Non è certo la prima volta che la leader di FdI cresciuta alla Garbatella si scansa dall’onnipresente Salvini. A inizio mese, alla notizia dell’uccisione del generale iraniano Qasem Soleimani da parte di un drone americano, il leghista si era catapultato su Facebook con tanto di foto-collage con Donald Trump. Meloni non si era fatta attendere con una frecciatina eloquente: la “complessa questione mediorientale” non merita “tifoserie da stadio”. Se alle bacchettate si aggiunge il commento a caldo post-voto in Emilia-Romagna, che secondo Meloni ha confermato Fratelli d’Italia come “unico vincitore”, non è difficile percepire il clima fra alleati.

Prove tecniche di leadership? I sondaggi non consentono ancora di sognare ma più di un segnale indica la strategia espansiva della Meloni, che forte dei numeri a doppie cifre può conciliare con i toni battaglieri un inedito galateo istituzionale. Non solo in Italia.

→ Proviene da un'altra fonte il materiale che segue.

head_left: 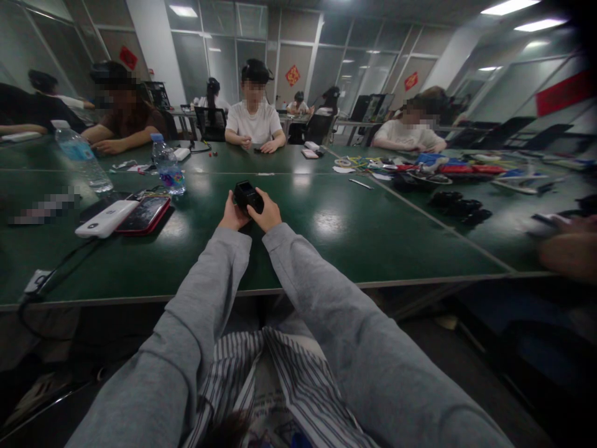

La sfida Salvini-Meloni si gioca anche e soprattutto oltreconfine, anzi oltreoceano.

Non è un mistero che da tempo la fondatrice di FdI lavori alla sua immagine internazionale (tanto che il Times l’ha inserita fra i 20 personaggi da tenere d’occhio per il 2020), sia sul piano europeo, con il rafforzamento della famiglia parlamentare conservatrice di cui le sue truppe a Bruxelles fanno parte da un anno, sia su quello statunitense, con la tessitura di una rete di rapporti non banale con la destra a stelle e strisce. Un anno fa l’esordio al Cpac (Conservative political action conference), con un discorso in inglese poco prima dell’intervento di Trump in persona. A fine febbraio farà il bis a Washington DC, e a inizio mese parteciperà al National Prayer Breakfast con oltre 300 politici da tutto il mondo. In entrambi i casi ci sarà “The Donald”. Salvini, per il momento, resterà a casa.